What better way to celebrate the month of love than with the Romantic storybook ballet, Giselle!
Originally choreographed by Jules Perrot and Jean Coralli with music by Adolphe Adam, the version we are most familiar with today is actually based on a revival Marius Petipa created in St. Petersburg. It is also one of the first full-length ballets to be performed en pointe.
The ballet is a two-act ballet taking place in a small village along the Rhine (Act I) followed by a graveyard in the middle of the night (Act II).
The first Giselle was Carlotta Grisi, an Italian ballerina who rose to stardom mid-19th Century as a result of her performance in the ballet. The first performance took place in Paris at Theatre de l’Academie Royale de Musique on June 28th, 1841. Lucien Petipa performed the role of Albrecht, the main love interest of Giselle, and Adele Dumilatre danced Myrtha, Queen of the Wilis. Grisi would later go on to dance as Giselle again at the Imperial Bolshoi Theatre in St. Petersburg.
The basic premise of the ballet follows the love story between Giselle, a young woman who is afflicted with a weak heart and a love of dance, and Albrecht, a count (or other courtier depending on interpretation) in disguise as a peasant. As with any good balletic love story, there’s of course another man vying for Giselle’s affections, Hilarion, the village huntsman/gamekeeper, to no avail.
Albrecht disguises himself as a peasant and convinces Giselle of his honest intentions, despite being betrothed to another.
A memorable scene in the first act is when Giselle picks a daisy playing the game “he loves me, he loves me not.” Her last petal lands on “He loves me not.” However, he is able to assuage her concerns and pledge his eternal love to her.
In Hilarion’s efforts to win over Giselle and in discovering Albrecht’s secret, he finds out that Albrecht is not who he says he is. This deception is revealed to the entire village with the arrival of Bathilde, Albrecht’s betrothed. She finds Giselle endearing and the two women bond, not realizing they are engaged to the same man. Hilarion, in a jealous rage, reveals Albrecht’s secret identity, causing Giselle to go into a dancing frenzy (the famous “mad scene”).
Act II opens to reveal the grave of Giselle who is about to become a Wili. All the Wilis are the haunted spirits of women who passed on the eve of their weddings, betrayed by their loves.

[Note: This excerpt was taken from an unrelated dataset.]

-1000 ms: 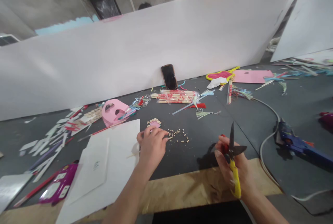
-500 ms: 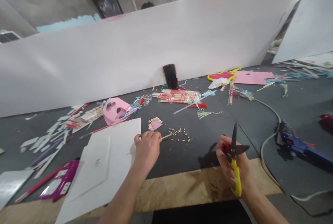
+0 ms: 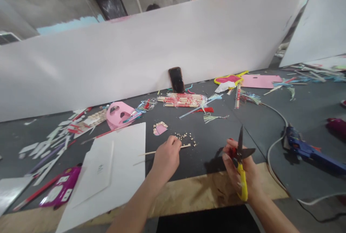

Hilarion appears to mourn the loss of Giselle when Myrta, Queen of the Wilis, discovers him, calls the rest of the spirits, and they force him to dance until his death. Albrecht arrives to deliver flowers to Giselle’s grave, and a similar fate seemingly awaits him. However, Giselle, despite the betrayal, still loves him and protects him from the Wilis until Dawn. In doing so, she is also saved from becoming a Wili and is able to pass on, while Albrecht is forced to live with the consequences of his deception.
Fast Facts About Giselle
As the composer, Adolphe Adam used leitmotifs, little musical themes that coincide with different characters or moments in the plot. For example, the musical theme we hear in Act I while Giselle picks the petals of a flower returns later in the mad scene and then again in Act II. Although the music is not considered the most incredible music, it is certainly danceable, very sweet, and easy to dance to.
The original story was written by librettists, Jules-Henri Vernoy de Saint-Georges and Théophile Gautier. Coralli took advice from Gautier, who had suggested only the most beautiful girls dance as the Wilis.
The second act is often referred to as the “White Act” because the second act is mainly straight dance rather than driven fully by the plot.
Giselle, as a Romantic ballet, changed the landscape of how ballets would be cast and who the protagonist would be. One element of Romantic ballets is that the production centers around the women.
Another element of Romantic ballets such as Giselle is that there is not always, if ever, a truly happy ending. There was a shift from logic and reason in the creation of these works instead leaving a resounding fascination with the supernatural and otherworldly (i.e. the concept of a Wili).